Below is the latest The Pain -- When Will It End?
Updated 10/27/04

Artist's Statement

The aide said that guys like me were “in what we call the reality-based community,’ which he defined as people who ‘believe that solutions emerge from your judicious study of discernable reality.’ I nodded and murmured something about enlightenment principles and empiricism. He cut me off. ‘That’s not the way the world really works anymore,’ he continued. ‘We’re an empire now, and when we act, we create our own reality. And while you’re studying that reality—judiciously, as you will—we’ll act again, creating other new realities, which you can study too, and that’s how things will sort out. We’re history’s actors… and you, all of you, will be left just to study what we do.'

-from Ron Suskind’s article
“Without a Doubt” from the
New York Times Magazine
10/17/04

Well, there it is. It’s been evident for some time now that the Bush administration doesn’t have much contact with reality, but I’d always hoped this was accidental rather than an active disdain. It’s sort of breathtaking to see it so arrogantly stated out loud. They actually believe that the laws of History no longer apply to them. Philosophically, it’s a deformed bastard child of Jacques Derrida and Joe Stalin. “We’re an empire now”—this is meant as a naive boast, as though the guy had never heard of the Sack of Rome, or Waterloo, or Hiroshima. Well, it’s possible that they’re getting a belated introduction to reality in Iraq. But I’m afraid they may be ineducable. After all, if you don’t believe in reality-based decisions, how can you ever learn anything you don’t already know? Already they’re talking tough about Iran. The President himself exemplifies this kind of feckless, smirking certainty, secure in the knowledge that his policies are guided by the hand of God, not by fickle, ephemeral facts. The only problem with this policy is that--duh--there’s no God. The free world is led by George Bush’s invisible friend.

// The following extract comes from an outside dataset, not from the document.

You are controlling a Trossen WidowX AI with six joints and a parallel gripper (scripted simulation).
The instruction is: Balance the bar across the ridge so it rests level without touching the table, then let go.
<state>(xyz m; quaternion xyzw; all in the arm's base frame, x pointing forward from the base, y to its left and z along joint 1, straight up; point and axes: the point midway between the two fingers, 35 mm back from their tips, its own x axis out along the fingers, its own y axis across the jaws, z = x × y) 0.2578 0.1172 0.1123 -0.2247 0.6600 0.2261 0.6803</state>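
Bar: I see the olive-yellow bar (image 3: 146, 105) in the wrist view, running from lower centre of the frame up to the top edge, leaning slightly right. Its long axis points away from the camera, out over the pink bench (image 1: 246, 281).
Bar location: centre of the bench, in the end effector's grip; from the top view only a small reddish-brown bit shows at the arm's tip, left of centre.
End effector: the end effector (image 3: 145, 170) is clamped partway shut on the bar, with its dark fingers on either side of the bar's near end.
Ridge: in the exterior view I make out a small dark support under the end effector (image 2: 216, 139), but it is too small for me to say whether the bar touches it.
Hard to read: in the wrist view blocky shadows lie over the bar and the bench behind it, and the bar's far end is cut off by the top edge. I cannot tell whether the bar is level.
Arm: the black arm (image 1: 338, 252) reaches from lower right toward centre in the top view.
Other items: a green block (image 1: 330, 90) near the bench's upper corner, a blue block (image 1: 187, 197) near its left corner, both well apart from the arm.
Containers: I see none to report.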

Philip K. Dick, who had some issues with Reality of his own, had a good, no-bullshit, hands-on definition of Reality: “that which, when you stop believing in it, doesn’t go away.” I find this strangely comforting. I have this weird faith I can’t seem to shake—no doubt a vestige of my Christian upbringing—not in Truth but in Reality. Not divine justice or karma so much as good old cause and effect. If you’re fucking up, eventually you will find out: you can convince yourself, and maybe even everyone else, that you don’t have a drinking problem for decades, right up until the day your eyeballs turn yellow and you die. If I’m right and the Bush administration is wrong about everything, eventually we’ll know it: they can spin the statistics any way they want, but millions of people are still out of work; they can reassure the voters that we’re winning the War on Terror, but our boys keep coming home in boxes.

In other words, George Bush thinks he’s Bugs Bunny, able to define reality on his own terms from moment to moment—in the middle of being pursued by Elmer Fudd he suddenly stops on a dime, whirls around, throws confetti in the air, blows a horn and screams “HAP-py New Year!’ and Elmer, hopelessly befuddled, has no choice but to drop his gun, dance, and celebrate, even though it’s July. Bugs throws on a wig and a dress and poor Elmer instantly falls in love. But I grew up watching Bugs Bunny; Bugs Bunny was a hero of mine; George W. Bush is no Bugs Bunny. Bush is more like Wile E. Coyote, confidently assured of his own supra-genius, chuckling and rubbing his hands in gleeful anticipation, his master plan meticulously plotted out on a big architectural drawing board, his hi-tech ACME hardware expensive and brand-new, but his scheme is fundamentally flawed and, more importantly, completely deranged.

And Osama bin Laden? He’s the fuckin’ Roadrunner, man.